What a thing was this, too, which that mighty man wrought and endured in the carven horse, wherein all we chiefs of the Argives were sitting, bearing to the Trojans death and fate!

—Homer, Odyssey (translated by A.T. Murray, 1919)

A couple of weeks ago, Hugh McGuire tweeted this:

[blackbirdpie url=”https://twitter.com/hughmcguire/status/231068424506322945″]

and then he blogged the replies he received at Including a PDF in an EPUB.

This is something I’d been wondering about for a while, too. I remembered Joshua Tallent of eBookArchitects mentioning at at least one workshop that it was possible to embed a PDF in an EPUB, but I’d never tried it. The company I work for publishes a lot of craft books whose print editions have patterns and templates in the back, and so far we’ve either had to suppress the e-book versions entirely or supply those patterns to our e-book readers through the Web.
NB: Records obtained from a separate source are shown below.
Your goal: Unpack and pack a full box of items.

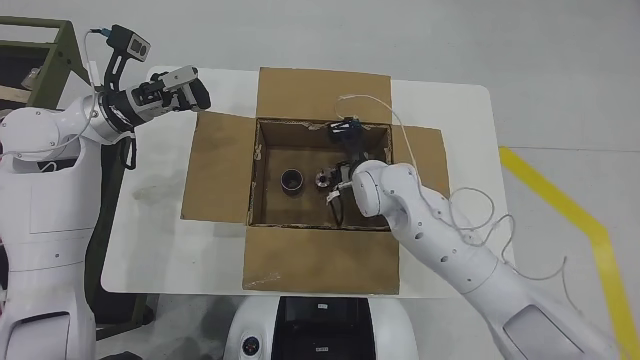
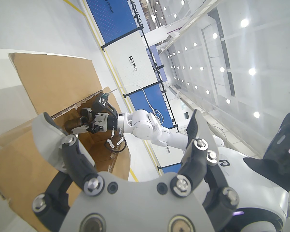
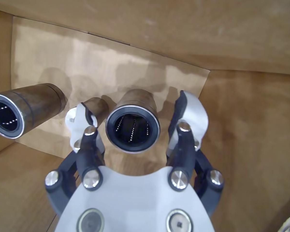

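Fingers (image 3: 195, 117) of your right gripper (image 3: 135, 107) are spread apart inside the open brown cardboard box (image 3: 159, 13). They straddle a dark brown metal cylinder with a black, ball-lined bore (image 3: 133, 126). Its open end faces the wrist camera, and a gap shows on each side at its rim, so you are gripping nothing. Just behind one finger you can see a slimmer brown cylinder (image 3: 97, 107), partly hidden; you cannot tell how it stands. Off to that same side, a little apart, a second wide brown cylinder with the same black bore (image 3: 26, 107) rests on the box floor close to a side wall. From the top view, your right arm reaches down into the box from the near right. The two wide cylinders sit side by side near the middle of the floor, one at the gripper and one to its left with its bore facing up.

All four flaps of the box are folded out flat on the white rectangular table (image 1: 150, 230). Farther off, your left gripper (image 1: 200, 92) hangs over the far left part of the table, near the far corner of the box's left flap. Its fingers are wide apart and hold nothing.
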Motion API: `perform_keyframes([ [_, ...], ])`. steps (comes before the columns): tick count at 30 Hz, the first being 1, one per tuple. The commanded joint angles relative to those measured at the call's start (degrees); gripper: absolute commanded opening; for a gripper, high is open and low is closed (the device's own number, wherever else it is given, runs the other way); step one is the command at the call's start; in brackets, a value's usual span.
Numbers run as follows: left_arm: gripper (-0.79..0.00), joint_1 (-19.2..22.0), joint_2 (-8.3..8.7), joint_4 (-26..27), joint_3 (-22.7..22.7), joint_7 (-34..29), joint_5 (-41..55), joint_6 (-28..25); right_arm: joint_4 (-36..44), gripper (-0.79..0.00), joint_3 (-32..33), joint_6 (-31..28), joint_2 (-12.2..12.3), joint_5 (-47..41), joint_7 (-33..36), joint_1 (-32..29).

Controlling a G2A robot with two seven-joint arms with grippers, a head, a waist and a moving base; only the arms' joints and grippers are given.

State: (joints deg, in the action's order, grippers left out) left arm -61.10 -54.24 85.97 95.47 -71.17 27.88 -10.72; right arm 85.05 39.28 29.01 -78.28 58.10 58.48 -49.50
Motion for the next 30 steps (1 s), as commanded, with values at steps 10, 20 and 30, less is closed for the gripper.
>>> perform_keyframes([
  [10, 0.0, 0.0, 0.0, 0.0, 0.0, 0.0, 0.0, 0.0, 1.76, -0.459, 1.72, -0.01, -0.47, 1.54, 1.09, -1.06],
  [20, 0.0, 0.0, 0.0, 0.0, 0.0, 0.0, 0.0, 0.0, 3.57, -0.785, 3.31, -0.73, -0.72, 3.37, 2.0, -2.33],
  [30, 0.0, 0.0, 0.0, 0.0, 0.0, 0.0, 0.0, 0.0, 9.1, -0.785, 5.08, -2.03, -0.55, 6.6, 3.98, -4.52],
])
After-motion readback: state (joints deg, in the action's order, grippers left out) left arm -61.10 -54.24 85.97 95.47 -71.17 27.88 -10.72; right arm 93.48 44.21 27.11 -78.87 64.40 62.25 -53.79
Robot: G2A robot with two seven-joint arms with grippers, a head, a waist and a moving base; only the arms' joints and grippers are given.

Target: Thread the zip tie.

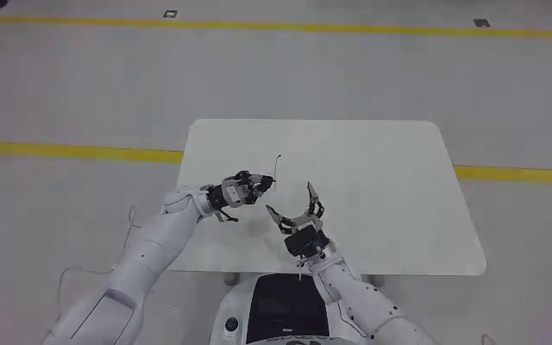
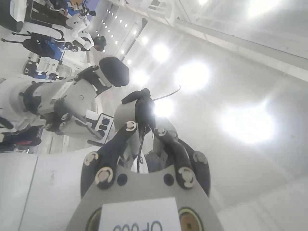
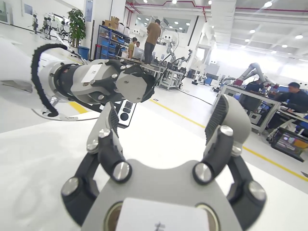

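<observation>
Left pincer (image 1: pixel 265 183) was pictured clamped on the zip tie (image 1: pixel 277 163) at centre frame; right pincer (image 1: pixel 297 203) (fingers spread wide) was held just below it.

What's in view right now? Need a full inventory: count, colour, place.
zip tie: one, dark and thin, pinched in the left gripper, free end sticking out over the table
table: one, white, directly in front of the robot
floor lines: two, yellow, one running level with the table, one farther off across the floor
floor marks: two, small and dark, just beyond the far yellow line
left gripper: one, grey and black, shut on the zip tie, above the near part of the table
right gripper: one, grey and black, open and empty, close beside the left gripper, above the table's near edge
</observation>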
Hugh’s post reminded me that I’d been meaning to test Joshua’s tip to see if it would help solve our pattern problem, so I finally just did that.

TL;DR: Yes, you can embed a PDF in an EPUB so that all its pages are viewable in iBooks and Adobe RMSDK–based readers, but display is wonky and not necessarily readable, and you can’t print the PDF at full size, if at all, so it doesn’t solve my particular problem. It might solve your problems, though, so a more detailed breakdown of what I found follows.

I started by Googling the problem, which led me to two relevant MobileRead threads:

One of those, in turn, led me to this handy piece of the EPUB 2 spec: 2.3.1.1: Items That Are Not OPS Core Media Types, which includes sample code for listing a PDF in an OPF.

To create a test file, I embedded two PDFs in an EPUB from my QA pile.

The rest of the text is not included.